His efforts and wounds overwhelming him, Tarranau sunk down into a grim and shallow sleep, shot through with crimson streaks of pain from the daggers stuck within him. Time passed in fevered dreams, and when the watermage woke, he had no idea of how long he slept, only that he was still alive, and aching greatly. Looking down at his body, he could see where the blood had congealed about the wound, pinning the dagger in place. Groaning, he tried to sit up, and as he did, he could feel the weapon shifting, tearing new flesh with each small movement. Slumping back to the ground, Tarranau carefully edged himself around the furniture to the front of one of the chairs. Grasping the cushion that sat there, he pulled it down where he sat. Even that exertion tired him, and he rested for minutes before moving once more. Pulling the dagger from his shoulder gifted Tarranau blurred vision, pain coursing through his body. The slow drip of blood began again, spilling out onto the floor from the re-opened gash. Using his good arm to slice the pillow's covering into strips, Tarranau bound those about his arm. Each attempt brought renewed pain and bleeding, for to tie the knots, he had to exercise the wounded arm, exacerbating the damage. Finally, it was done, but the cloth wound about his shoulder was stained crimson, although the bindings appeared to staunch the flow. Looking down at the dagger still embedded in his torso, Tarranau wondered what to do about that, for he had not enough cloth here to wrap around his stomach and tie down the wound. Looking about at the carcasses of those whom he had slain, he saw cloth underneath the chitinous armour that they wore, and eased himself towards the nearest form.
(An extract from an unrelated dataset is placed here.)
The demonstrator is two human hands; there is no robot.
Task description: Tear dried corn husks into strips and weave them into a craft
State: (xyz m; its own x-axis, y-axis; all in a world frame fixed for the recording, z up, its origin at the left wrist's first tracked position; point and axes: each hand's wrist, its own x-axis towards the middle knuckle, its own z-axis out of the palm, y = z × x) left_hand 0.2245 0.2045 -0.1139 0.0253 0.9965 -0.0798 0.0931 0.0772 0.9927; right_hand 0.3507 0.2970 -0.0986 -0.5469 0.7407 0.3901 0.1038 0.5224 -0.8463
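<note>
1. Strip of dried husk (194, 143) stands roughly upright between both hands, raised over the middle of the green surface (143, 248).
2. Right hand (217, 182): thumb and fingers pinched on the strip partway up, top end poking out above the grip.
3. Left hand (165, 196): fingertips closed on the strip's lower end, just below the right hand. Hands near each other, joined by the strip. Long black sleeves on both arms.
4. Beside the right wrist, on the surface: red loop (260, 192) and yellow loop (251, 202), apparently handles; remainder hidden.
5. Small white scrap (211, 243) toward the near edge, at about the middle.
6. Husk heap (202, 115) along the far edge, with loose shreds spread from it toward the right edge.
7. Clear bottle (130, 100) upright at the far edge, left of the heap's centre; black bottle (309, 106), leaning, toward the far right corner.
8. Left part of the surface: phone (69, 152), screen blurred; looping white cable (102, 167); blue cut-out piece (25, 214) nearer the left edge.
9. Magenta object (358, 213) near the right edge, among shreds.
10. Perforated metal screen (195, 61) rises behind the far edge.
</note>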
The soldier had soiled himself as he died, and the pungent stench infected Tarranau's nostrils and mouth as he approached, but he steeled himself and blocked the loathsome scent from his mind, using the dagger taken from his arm to slice the straps on the breastplate, and then to slice the cloth beneath into long strips. Reaching out, he grasped at his element, feeling the energy slowly pouring into his form, and he pressed down upon his wound, hoping to staunch any blood that might flow as he extracted the dagger. Pulling the weapon from the gash, he shuddered under the arcs of pain that flowed through his body, but managed to retain his senses and his control, and the blood did not spill forth. Growling in agony, he began to wrap the strips about the wound in his gut, pulling each tight, wrapping extra layers over the slash when he could.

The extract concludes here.